Au surplus, l'avis d'impôt sur le revenu 2008 du fisc français indique des déficits à reporter pour les années 2003 à 2008, sans mentionner leur méthode de calcul ni les documents sur lesquels ils sont fondés, tandis que le recourant a lui-même modifié à plusieurs reprises au cours de la présente procédure les chiffres allégués.
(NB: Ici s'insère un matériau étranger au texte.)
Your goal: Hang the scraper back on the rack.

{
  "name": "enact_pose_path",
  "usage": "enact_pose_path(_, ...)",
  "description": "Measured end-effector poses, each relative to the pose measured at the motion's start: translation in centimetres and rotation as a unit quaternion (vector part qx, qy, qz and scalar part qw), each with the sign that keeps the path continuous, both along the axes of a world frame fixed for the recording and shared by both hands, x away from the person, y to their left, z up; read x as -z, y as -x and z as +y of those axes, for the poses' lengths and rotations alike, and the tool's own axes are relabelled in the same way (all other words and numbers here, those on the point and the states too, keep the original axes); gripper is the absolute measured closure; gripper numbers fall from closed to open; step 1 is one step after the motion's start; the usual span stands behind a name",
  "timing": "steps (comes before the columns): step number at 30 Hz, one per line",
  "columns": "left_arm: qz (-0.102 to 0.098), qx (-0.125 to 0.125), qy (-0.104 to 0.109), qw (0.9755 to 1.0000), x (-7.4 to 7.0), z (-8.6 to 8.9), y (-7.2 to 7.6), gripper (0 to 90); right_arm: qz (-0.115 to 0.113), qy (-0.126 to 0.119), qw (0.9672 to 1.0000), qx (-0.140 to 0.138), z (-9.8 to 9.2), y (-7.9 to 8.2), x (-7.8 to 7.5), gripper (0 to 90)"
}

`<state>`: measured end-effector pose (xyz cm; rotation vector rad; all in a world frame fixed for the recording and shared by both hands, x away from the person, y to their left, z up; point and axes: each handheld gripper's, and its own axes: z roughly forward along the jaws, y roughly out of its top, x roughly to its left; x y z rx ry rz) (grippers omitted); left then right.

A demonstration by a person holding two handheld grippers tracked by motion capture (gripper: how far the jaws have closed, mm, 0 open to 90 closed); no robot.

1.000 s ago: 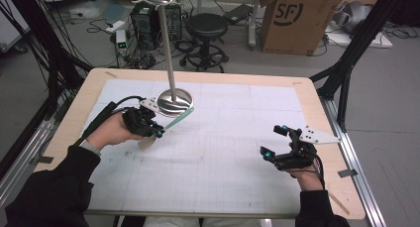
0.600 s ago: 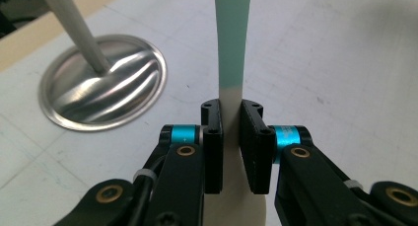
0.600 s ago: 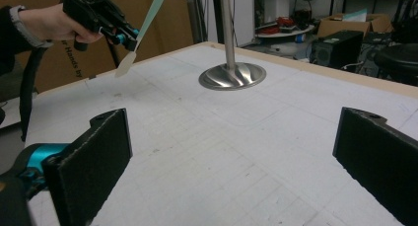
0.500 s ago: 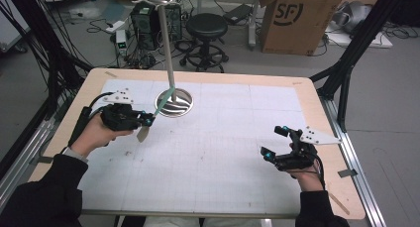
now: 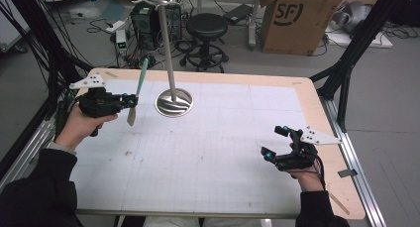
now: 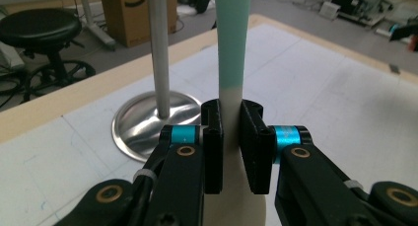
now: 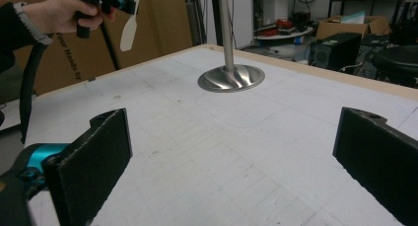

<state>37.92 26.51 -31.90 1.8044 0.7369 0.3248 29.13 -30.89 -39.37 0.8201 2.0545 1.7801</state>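
Currently noted, left to right, all places taken from the steel stand (image 5: 173, 102). Left of the stand base, raised off the table (image 5: 223, 152): left gripper (image 5: 132, 101), jaws clamped on the spatula (image 5: 137, 90) at the join of its cream blade and teal handle. Spatula upright, slightly tilted — handle up, blade down, clear of the mat, close beside the stand's pole but not touching it. Same grip confirmed in the left gripper view: pads pressed on both sides of the spatula (image 6: 231, 63), stand base (image 6: 157, 122) just behind. Well to the right of the stand, near the table's front edge: right gripper (image 5: 275, 145), low over the mat — jaws spread wide apart in the right gripper view, nothing between them.
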Motion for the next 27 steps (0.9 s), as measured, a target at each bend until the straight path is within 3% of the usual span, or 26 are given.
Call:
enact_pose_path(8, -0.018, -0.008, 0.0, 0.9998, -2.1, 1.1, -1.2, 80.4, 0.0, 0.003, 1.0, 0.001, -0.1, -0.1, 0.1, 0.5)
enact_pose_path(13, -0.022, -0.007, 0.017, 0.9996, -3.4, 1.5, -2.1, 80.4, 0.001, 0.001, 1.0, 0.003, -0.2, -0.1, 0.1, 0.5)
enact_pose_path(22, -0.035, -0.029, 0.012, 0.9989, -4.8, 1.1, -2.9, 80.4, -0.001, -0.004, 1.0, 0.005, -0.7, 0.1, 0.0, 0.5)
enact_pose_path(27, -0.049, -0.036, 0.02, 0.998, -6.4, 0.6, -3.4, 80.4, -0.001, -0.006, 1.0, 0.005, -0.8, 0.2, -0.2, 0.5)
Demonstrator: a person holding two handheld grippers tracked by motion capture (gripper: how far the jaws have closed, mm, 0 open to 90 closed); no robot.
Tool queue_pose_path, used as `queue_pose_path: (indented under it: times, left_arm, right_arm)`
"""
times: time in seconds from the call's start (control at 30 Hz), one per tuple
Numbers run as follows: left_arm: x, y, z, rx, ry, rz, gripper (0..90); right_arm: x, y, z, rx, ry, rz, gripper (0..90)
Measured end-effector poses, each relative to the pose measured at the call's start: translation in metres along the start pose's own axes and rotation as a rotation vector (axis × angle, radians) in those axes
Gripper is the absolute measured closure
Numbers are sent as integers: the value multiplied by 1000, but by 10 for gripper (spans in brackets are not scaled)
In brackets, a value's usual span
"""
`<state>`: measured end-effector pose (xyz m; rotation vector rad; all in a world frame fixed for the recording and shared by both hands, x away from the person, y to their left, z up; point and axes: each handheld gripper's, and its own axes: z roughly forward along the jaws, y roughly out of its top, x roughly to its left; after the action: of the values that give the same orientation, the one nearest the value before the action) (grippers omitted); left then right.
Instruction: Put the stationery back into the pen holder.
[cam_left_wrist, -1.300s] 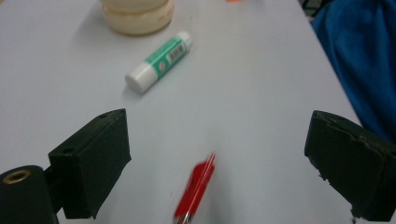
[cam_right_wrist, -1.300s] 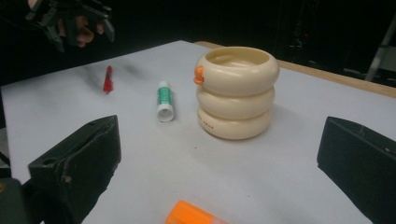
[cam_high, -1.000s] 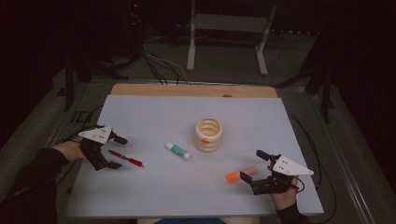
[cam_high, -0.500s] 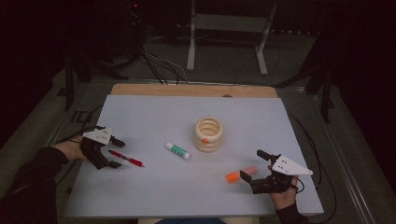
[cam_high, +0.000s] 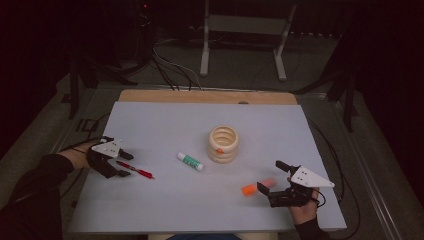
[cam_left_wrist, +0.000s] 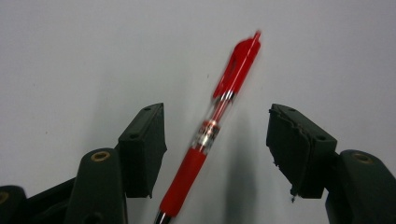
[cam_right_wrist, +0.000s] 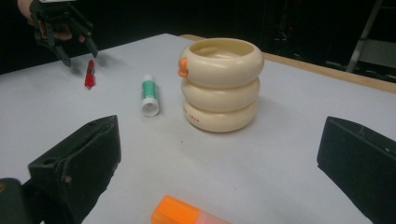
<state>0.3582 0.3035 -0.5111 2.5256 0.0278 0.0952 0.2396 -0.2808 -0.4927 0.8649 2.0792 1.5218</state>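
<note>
Our left gripper (cam_left_wrist: 217, 140) has just been narrowing its jaws around the red pen (cam_left_wrist: 219, 116), not yet pinching it; the pen lies at eight o'clock from the cream holder (cam_high: 223, 144). Our right gripper (cam_high: 272, 192) stands wide by the orange marker (cam_high: 257, 187).

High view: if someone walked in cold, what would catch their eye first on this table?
Probably the cream ringed holder standing upright near the table's middle, with a green glue stick lying to its left. Next, the red pen lying between the jaws of the left hand-held gripper, which have just been closing but do not touch it yet. The orange marker lies in front of the open right hand-held gripper.
</note>
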Motion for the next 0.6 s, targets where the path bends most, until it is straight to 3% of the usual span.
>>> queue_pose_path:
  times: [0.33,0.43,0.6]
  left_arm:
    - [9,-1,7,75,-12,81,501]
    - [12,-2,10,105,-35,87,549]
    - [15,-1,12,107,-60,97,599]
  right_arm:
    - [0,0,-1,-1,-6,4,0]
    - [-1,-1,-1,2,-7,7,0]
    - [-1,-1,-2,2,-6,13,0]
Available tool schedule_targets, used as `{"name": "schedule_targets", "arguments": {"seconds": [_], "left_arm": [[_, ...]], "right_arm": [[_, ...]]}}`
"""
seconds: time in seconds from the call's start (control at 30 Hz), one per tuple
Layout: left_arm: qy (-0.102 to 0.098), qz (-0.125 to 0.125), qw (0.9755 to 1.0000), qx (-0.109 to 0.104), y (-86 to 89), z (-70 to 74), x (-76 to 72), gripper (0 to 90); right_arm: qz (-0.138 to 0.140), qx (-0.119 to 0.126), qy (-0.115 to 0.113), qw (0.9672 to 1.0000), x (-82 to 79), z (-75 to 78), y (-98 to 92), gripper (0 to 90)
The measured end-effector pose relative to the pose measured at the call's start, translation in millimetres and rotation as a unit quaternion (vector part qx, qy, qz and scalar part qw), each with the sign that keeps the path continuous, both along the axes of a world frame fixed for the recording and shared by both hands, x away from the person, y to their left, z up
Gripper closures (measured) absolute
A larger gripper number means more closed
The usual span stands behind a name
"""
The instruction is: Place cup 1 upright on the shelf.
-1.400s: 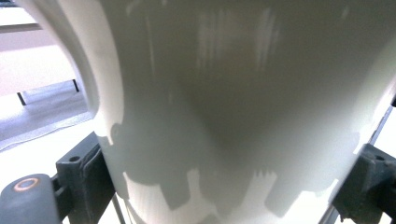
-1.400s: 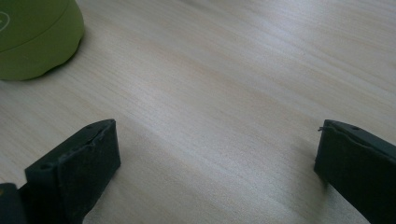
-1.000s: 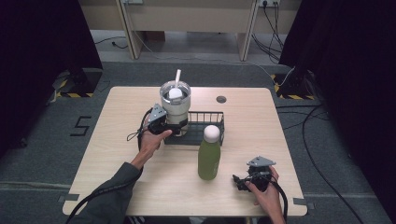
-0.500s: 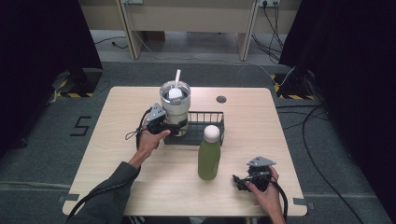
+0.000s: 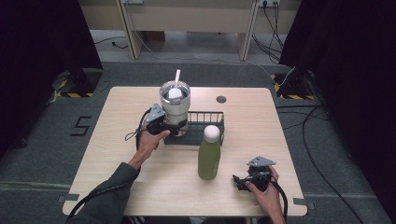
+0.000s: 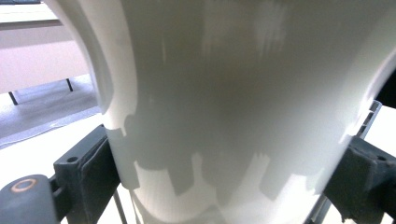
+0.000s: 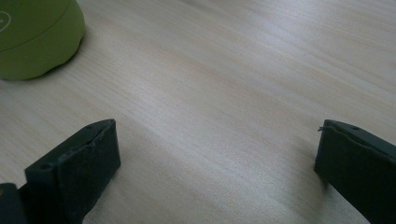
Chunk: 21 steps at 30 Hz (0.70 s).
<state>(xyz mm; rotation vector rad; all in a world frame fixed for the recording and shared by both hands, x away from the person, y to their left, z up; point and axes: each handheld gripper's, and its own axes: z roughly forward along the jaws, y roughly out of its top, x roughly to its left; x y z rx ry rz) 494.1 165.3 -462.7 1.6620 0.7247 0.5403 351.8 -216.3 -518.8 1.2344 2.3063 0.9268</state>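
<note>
A person seated at the near edge of a pale wooden table works 2 hand-held grippers. The left gripper clamps the lower body of a white tumbler with a straw, its 2 black jaws pressed against either side of the cup's wall in the left gripper view. The tumbler stands upright at the left end of a black wire basket, toward the far middle of the table. A green bottle with a white cap stands upright just near the basket, to its right half. The right gripper rests low over the near right corner of the table, its jaws spread wide with bare wood between them and the bottle's base close to its left.
</note>
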Motion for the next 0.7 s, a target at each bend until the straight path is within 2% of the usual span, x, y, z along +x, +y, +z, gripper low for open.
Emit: {"name": "schedule_targets", "arguments": {"seconds": [0.7], "left_arm": [[-0.003, 0.001, 1.0, -0.001, 3.8, -2.9, -5.2, 10.2]], "right_arm": [[-0.001, 0.001, 0.0, 1.0, -0.1, -0.1, 0.2, 0.4]]}}
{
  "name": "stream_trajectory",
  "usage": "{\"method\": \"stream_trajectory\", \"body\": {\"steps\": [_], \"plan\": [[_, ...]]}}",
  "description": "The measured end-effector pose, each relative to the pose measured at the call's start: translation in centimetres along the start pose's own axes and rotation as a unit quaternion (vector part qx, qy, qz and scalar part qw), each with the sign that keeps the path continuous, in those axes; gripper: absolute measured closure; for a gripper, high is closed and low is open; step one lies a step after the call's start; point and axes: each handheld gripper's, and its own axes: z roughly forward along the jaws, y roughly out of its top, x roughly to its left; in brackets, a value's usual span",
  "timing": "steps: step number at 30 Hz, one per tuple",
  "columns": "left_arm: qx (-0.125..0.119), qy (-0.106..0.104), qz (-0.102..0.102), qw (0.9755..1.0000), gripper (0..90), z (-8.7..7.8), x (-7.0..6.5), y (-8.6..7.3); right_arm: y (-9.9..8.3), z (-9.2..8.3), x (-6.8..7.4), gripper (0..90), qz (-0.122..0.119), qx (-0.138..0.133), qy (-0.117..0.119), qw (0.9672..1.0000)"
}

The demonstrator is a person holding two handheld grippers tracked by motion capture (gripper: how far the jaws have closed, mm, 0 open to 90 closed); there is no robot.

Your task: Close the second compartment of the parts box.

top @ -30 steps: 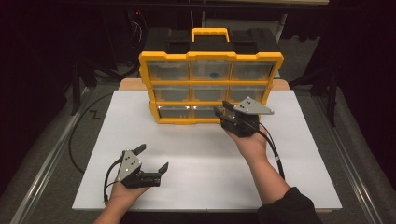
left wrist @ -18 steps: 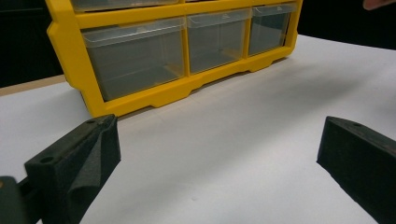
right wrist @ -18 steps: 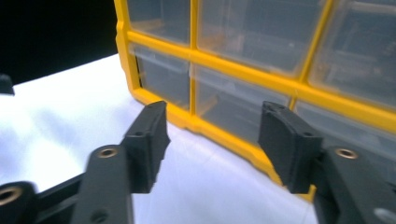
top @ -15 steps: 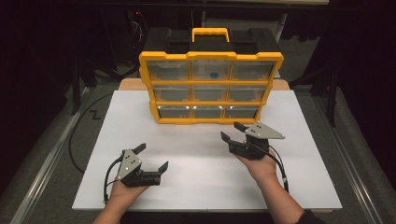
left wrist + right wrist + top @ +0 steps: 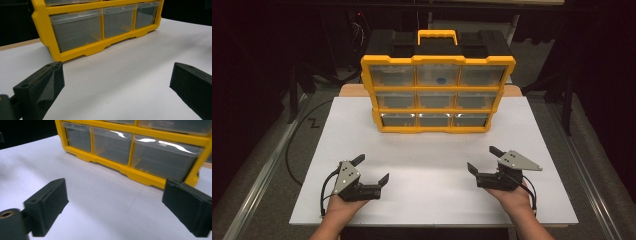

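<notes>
A yellow-framed drawer cabinet (image 5: 438, 95) stands upright toward the far side of the white tabletop (image 5: 432, 170), its clear drawer fronts facing the person and its long axis running left to right. The left gripper (image 5: 370, 170) rests near the front edge, fingers spread wide with nothing between them. The right gripper (image 5: 482, 159), well apart from the cabinet, has just been opening its fingers, which also stand wide and empty. The rigid plastic cabinet looks light but bulky; its smooth drawers probably slide out easily, so the black-and-yellow top handle (image 5: 437, 36) seems the safest hold.
</notes>
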Motion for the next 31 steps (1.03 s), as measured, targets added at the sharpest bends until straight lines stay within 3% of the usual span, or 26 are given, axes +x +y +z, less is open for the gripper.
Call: {"method": "stream_trajectory", "body": {"steps": [3, 7, 10, 16, 31], "plan": [[0.002, 0.005, -0.003, 1.0000, 0.0, -0.3, 0.0, 0.0, -0.8, -1.1, -0.4, 0.9, 0.005, -0.001, -0.006, 1.0000], [0.005, 0.007, -0.005, 0.9999, 0.0, -0.6, -0.2, 0.0, -1.8, -2.4, -0.8, 0.8, 0.003, -0.003, -0.014, 0.9999], [0.003, 0.005, 0.000, 1.0000, 0.0, -0.6, -0.4, 0.1, -2.4, -2.9, -1.0, 0.8, 0.016, -0.006, -0.018, 0.9997], [0.007, -0.001, 0.009, 0.9999, 0.0, -0.5, -0.5, 0.0, -2.3, -2.9, -1.1, 0.9, 0.019, -0.010, -0.034, 0.9992], [0.004, -0.003, 0.012, 0.9999, 0.1, -0.5, -0.7, 0.1, -2.5, -2.8, -1.2, 0.9, 0.022, -0.007, -0.035, 0.9991]]}}
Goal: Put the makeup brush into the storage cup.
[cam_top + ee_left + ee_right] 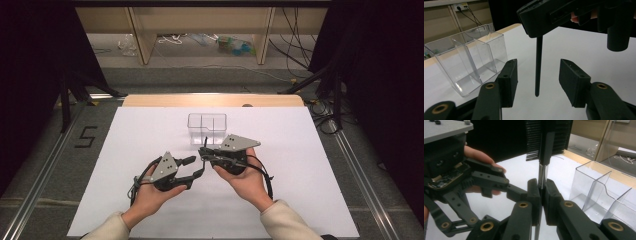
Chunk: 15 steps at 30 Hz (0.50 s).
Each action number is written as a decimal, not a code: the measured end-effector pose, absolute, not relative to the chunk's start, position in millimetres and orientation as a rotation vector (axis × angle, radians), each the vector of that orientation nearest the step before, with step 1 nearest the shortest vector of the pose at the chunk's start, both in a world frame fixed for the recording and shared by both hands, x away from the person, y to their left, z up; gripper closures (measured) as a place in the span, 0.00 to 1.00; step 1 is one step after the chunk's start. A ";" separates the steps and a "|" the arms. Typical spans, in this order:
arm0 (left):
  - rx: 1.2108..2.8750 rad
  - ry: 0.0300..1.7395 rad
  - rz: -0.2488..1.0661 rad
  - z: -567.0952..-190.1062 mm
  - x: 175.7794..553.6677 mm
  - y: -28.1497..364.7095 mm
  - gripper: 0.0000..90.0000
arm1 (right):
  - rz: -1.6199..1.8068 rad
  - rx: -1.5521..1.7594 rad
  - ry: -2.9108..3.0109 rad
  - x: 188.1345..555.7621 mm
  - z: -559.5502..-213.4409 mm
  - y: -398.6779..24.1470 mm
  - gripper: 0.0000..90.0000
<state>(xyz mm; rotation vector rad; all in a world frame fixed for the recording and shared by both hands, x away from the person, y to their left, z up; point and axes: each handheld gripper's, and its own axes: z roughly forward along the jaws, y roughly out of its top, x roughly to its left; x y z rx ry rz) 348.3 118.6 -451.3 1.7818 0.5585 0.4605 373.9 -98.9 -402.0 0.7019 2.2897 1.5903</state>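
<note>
Item: thin dark comb [548,138], upright in your right tongs [541,195], clamped on its slim handle [538,66]. Left tongs [537,80] half-wide, flanking the handle's tip, untouched. Likely light, stiff, slippery; grip low on the shaft. Clear divided box [207,128] sits just behind on the desk [300,150].

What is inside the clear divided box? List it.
The clear divided box holds nothing visible: its compartments show bare walls and floor through the plastic. In the right gripper view, the right gripper covers part of its near lower corner.
</note>
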 end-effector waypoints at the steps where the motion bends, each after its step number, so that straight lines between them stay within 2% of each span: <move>1: 1.780 0.552 0.454 -451.7 349.1 117.1 0.57 | 1.589 0.702 2.288 373.6 -401.6 -98.9 0.95; 8: 1.783 0.545 0.452 -452.3 352.0 109.0 0.64 | 1.586 0.707 2.288 372.5 -401.0 -98.5 0.95; 15: 1.760 0.558 0.461 -449.9 354.5 107.7 0.77 | 1.600 0.704 2.273 372.3 -400.2 -98.2 0.95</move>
Ainsi, dès lors que l'AFC-GE a établi ses tableaux sur la base des documents comptables remis par le recourant, qui lui sont opposables et dont les montants peuvent être vérifiés, il n'y a pas lieu de s'en écarter.

Au vu de ce qui précède, le recours sera rejeté.

11) Vu l'issue du litige, un émolument de CHF 1'500.- sera mis à la charge du recourant, qui succombe (art. 87 al. 1 LPA), et aucune indemnité de procédure ne lui sera allouée (art. 87 al. 2 LPA).

 

* * * * *

PAR CES MOTIFS
LA CHAMBRE ADMINISTRATIVE

à la forme :

déclare recevable le recours interjeté le 15 février 2018 par Monsieur A______ contre le jugement du Tribunal administratif de première instance du 15 janvier 2018 ;

au fond :

le rejette ;

met un émolument de CHF 1'500.- à la charge de Monsieur A______ ;

dit qu'il n'est pas alloué d'indemnité de procédure ;

dit que conformément aux art. 82 ss de la loi fédérale sur le Tribunal fédéral du 17 juin 2005 (LTF - RS 173.110), le présent arrêt peut être porté dans les trente jours qui suivent sa notification par-devant le Tribunal fédéral, par la voie du recours en matière de droit public ; le mémoire de recours doit indiquer les conclusions, motifs et moyens de preuve et porter la signature du recourant ou de son mandataire ; il doit être adressé au Tribunal fédéral, 1000 Lausanne 14, par voie postale ou par voie électronique aux conditions de l'art. 42 LTF. Le présent arrêt et les pièces en possession du recourant invoquées comme moyens de preuve, doivent être joints à l'envoi ;

communique le présent arrêt à Schaer & Miffon Associés, mandataire de Monsieur A______, à l'administration fiscale cantonale, à l'administration fédérale des contributions, ainsi qu'au Tribunal administratif de première instance.

Siégeant : Mme Krauskopf, présidente, M. Verniory, Mme Cuendet, juges.

 

Au nom de la chambre administrative :

la greffière-juriste :

 

 

S. Hüsler Enz

 

 

la présidente siégeant :

 

 

F. Krauskopf

 

Copie conforme de cet arrêt a été communiquée aux parties.